Well, both are nuclear, just one is fission and one is fusion. So, depending on your definition, I’d say that kanicbird has it…the largest explosions (leaving aside the Big Bang) come from really really large stars blowing up . That would be the largest theoretical bomb.
As for fission, I’ve never heard there is an upper limit, though from a practical perspective there certainly is. But if you could get an infinite amount of fissile materials (well, I suppose fissionable is more accurate) I don’t see why you couldn’t make a bomb out of it that would simply take a long (infinite) amount of time to propagate the explosion through it. But I’m no physicist, so just my WAG (I DID actually stay at a Holiday Express last week though…)
I was after how large a bomb could be built limited by materials alone. Practicality doesn’t matter. I understand that the Tsar Bomba wasn’t really practical either. Could we build a gigaton-class device if we wanted to? How about a tera-ton?
Thanks,
Rob
I could be wrong about this, but I believe the structure of the material is important for it to detonate properly. At some point gravity itself will limit how large that structure can be without deforming, right?

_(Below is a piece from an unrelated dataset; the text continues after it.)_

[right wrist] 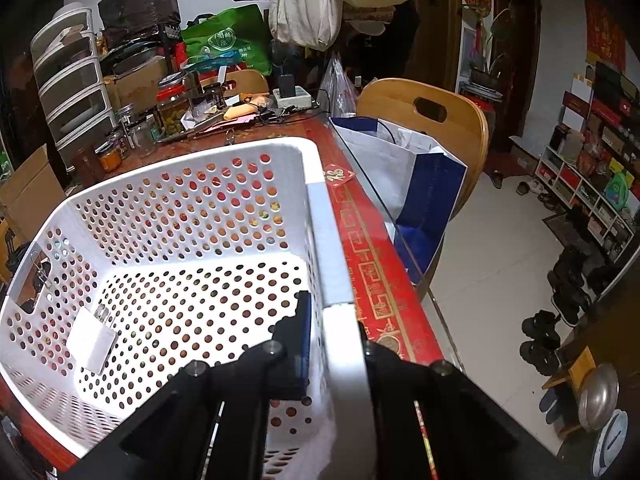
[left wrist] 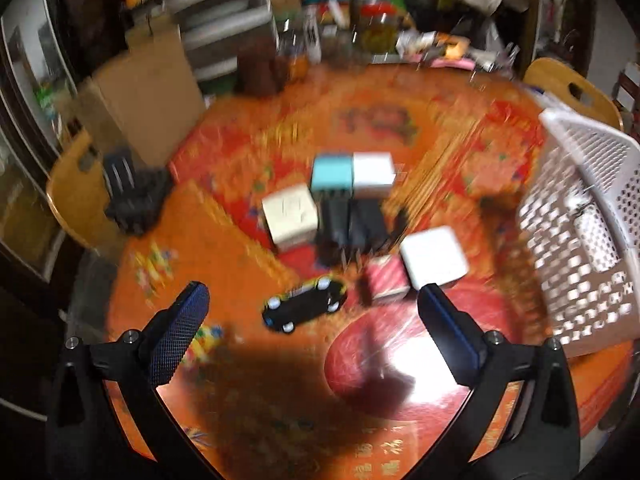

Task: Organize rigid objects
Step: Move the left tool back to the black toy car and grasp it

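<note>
Left gripper spread wide and empty above the red-orange patterned tablecloth; black toy car with yellow trim lies between its fingers, untouched. Small boxes at 12 o'clock of the car. Right gripper pinches the white perforated plastic basket rim at the basket's 4 o'clock; white flat box inside.

red sticker w/ 福, wall hanging w/ 福

Bare bench lies open before the toy car; behind it crowded boxes block passage, basket walls the right.
</note>
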The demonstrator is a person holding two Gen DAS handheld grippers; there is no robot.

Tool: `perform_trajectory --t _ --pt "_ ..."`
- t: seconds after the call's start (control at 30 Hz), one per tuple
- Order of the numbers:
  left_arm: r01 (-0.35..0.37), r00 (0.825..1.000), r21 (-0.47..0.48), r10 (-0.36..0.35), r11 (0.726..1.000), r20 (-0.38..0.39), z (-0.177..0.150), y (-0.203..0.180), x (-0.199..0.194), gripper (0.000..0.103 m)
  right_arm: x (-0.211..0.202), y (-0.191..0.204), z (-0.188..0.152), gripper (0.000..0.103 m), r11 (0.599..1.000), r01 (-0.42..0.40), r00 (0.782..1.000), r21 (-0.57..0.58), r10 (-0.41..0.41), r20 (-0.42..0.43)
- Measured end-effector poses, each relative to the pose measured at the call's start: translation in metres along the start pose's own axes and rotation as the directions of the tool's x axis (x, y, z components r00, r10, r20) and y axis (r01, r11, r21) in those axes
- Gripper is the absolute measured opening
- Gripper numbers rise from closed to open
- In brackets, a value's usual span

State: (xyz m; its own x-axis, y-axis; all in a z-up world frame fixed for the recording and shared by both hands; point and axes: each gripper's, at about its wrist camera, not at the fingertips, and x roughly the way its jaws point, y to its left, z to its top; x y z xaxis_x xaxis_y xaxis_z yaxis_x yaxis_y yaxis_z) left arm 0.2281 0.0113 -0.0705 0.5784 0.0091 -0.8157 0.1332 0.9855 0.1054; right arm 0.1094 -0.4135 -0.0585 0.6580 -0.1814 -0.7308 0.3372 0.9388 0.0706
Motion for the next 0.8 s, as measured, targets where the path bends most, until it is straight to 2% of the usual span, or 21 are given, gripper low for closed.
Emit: perform_trajectory --t 0.1,0.3,0.43,0.57,0.73,0.8 --pt "0.019 0.999 -0.027 -0.02 0.999 -0.047 -0.004 -0.002 0.028 0.103 0.0 0.001 0.0 0.006 1.0 -0.003 1.0 0.001 0.003 -0.002" --pt "0.023 0.998 -0.028 -0.024 0.999 -0.065 -0.001 -0.003 0.061 0.103 0.001 0.0 -0.001 0.006 1.0 0.003 1.0 0.002 -0.003 -0.006" --pt "-0.016 0.999 -0.055 0.014 0.998 -0.046 -0.006 0.013 0.062 0.103 0.001 0.001 -0.001 0.006 1.0 0.002 1.0 0.003 -0.002 -0.008" --pt "-0.024 0.997 -0.059 0.02 0.998 -0.072 -0.012 0.025 0.073 0.103 0.001 0.001 -0.001 0.006 1.0 -0.001 1.0 0.005 0.001 -0.006" --pt "0.015 0.996 -0.078 -0.021 0.997 -0.082 -0.013 0.029 0.087 0.103 0.001 0.001 -0.001 0.006 1.0 0.0 1.0 0.003 0.0 -0.007" --pt "0.011 0.997 -0.08 -0.017 0.997 -0.075 -0.012 0.027 0.088 0.103 0.001 0.0 -0.002 0.006 1.0 -0.001 1.0 0.003 0.001 -0.008"
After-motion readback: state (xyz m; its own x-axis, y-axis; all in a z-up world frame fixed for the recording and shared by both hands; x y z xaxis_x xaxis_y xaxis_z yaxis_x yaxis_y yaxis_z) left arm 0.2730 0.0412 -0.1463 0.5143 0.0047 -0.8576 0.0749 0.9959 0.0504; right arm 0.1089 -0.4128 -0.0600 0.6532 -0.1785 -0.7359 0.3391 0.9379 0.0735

Do you mean materials easily available on Earth now? Or do you mean total amount of materials in the universe?
There will be lots of practical issues. One that strikes me is the difficultly of assembly whilst getting an increasing yield. By assembly, here we mean the action of assembling the separate lumps of less than critical mass fissile material into one larger than critical mass lump. In order to get a really good yield, explosive assembly is used, with enough force that it actually compresses the metal to about double its normal density before the lump has a chance to go critical. Just at the moment when it reaches maximum density an initiator is used to flood the mass with neutrons to start the reaction. The big problem is random neutrons from the fissile mass. One of these wondering about before the system has reached maximum density will cause a chain reaction before you want it - and it will just blow the mass apart again with very low yield. (This sort of problem is probably why the North Koreans have so much trouble making a weapon do anything more than make some noise - even though it did technically go critical.) A really large fission bomb is going to become harder and harder to make work, and at some point the amount of fissile material involved will reach a size were there will always be a random neutron that comes along and spoils the process. So for a simple fission weapon there will be a maximum size. The size depends upon the fissile material used, since that determines the rate of neutron production.
For a fusion device it is harder to say. However one notes that fusion bombs (aka Hydrogen bombs) get less than half their yield from the hydrogen fusion, and the remainder is due to much more efficient fission of the fission stage, due to the much higher neutron flux generated by the fusion reaction, which floods the fissioning mass whilst it is still dense enough to make use of the neutrons.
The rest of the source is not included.